Segundo o morador Adão Martins, 43 anos, a falta de infraestrutura do distrito tornou a comunidade dependente da sede municipal, localizada a 40 km de distância. Ele ressalta que a área da saúde é ponto mais problemático, pois em casos de emergência a chegada do SAMU (Serviço de Atendimento Móvel de Urgência) demora cerca de 3 horas. Atualmente, o distrito dispõe de um posto de saúde público que conta com uma enfermeira no quadro de funcionário fixos e um médico que atende de 15 em 15 dias.

De acordo com a Secretaria Municipal da Fazenda de Ouro Preto, os impostos sobre serviços (ISS), em 2017, somaram aproximadamente R$ 10 milhões mensais, o que corresponde a 55% da arrecadação da cidade. Entretanto, a despeito do lucro gerado pela mineração a realidade do distrito contrasta com um cenário onde moradores lidam com a falta de emprego e falta de formação profissional.

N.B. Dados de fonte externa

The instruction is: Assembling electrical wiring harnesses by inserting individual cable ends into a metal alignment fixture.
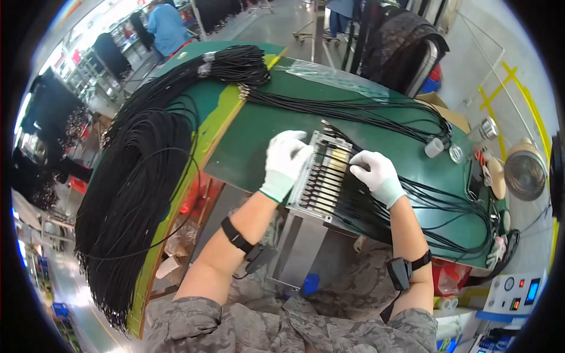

Natália Aparecida da Silva, 35 anos, que cresceu no distrito observa que antes da chegada da Gerdau Açominas era possível trabalhar e viver com tranquilidade em Burnier. Ela comenta que o filho maior de dezoito anos não consegue encontrar emprego enquanto os mais novos não têm perspectiva profissional de fazer um curso ou estudar diante da falta de oportunidades.

Aos 80 anos, Geraldo Bernardo Vieira, vive a 35 anos Burnier. Quando a Gerdau Açominas chegou na comunidade ele já morava há 15 anos na casa que hoje fica a poucos metros da portaria da balança de minério da Gerdau. Suas janelas e a porta da varanda permanecem fechadas durante todo o dia na tentativa de diminuir a poeira que, de acordo com o morador, incomoda muito o dia a dia. “O barulho dos carros incomoda demais, só que a gente vai indo até acostuma viver assim, estou aqui isolado sem vizinhos”, afirmou. Em meio ao problema, de acordo com Geraldo, a empresa ofereceu a proposta de uma casa de aluguel vitalícia, mas cessou as negociações e a possibilidades de uma indenização.

Fachada da Casa de Geraldo Vieira, ao lado da entrada da balança da Gerdau

Outro morador, Antônio Maciel da Souza Pires, 54 anos, afirma que entre os impactos sofridos com a chegada da empresa está a falta de diálogo com a comunidade. Ele relembra que seu terreno foi invadido há cinco anos por engano pela Gerdau para instalação de obras hidráulicas que culminou na retirada de um mata burro e desvio do córrego, e que mesmo após a confirmação de posse da área as manilhas e vergalhões de aço permaneceram no mesmo lugar comprometendo a segurança e inviabilizando a mobilidade da família. “Eles (Gerdau Açominas) fizeram um acordo comigo de fazer uma ponte no local ou aumentar as manilhas porque eu fico preso na minha casa em época de chuva, eu trabalho na agricultura familiar de Ouro Preto e, às vezes, eu estou carregando inhame ou moranga, mas em período de chuvas fortes eu não passo”, afirma.

A Gerdau Açominas nos apresentou os projetos que realiza no distrito como posicionamento sobre essa ação, como visto na reportagem: “Entre o desenvolvimento econômico e a precariedade social: moradores reivindicam melhorias em Miguel Burnier“.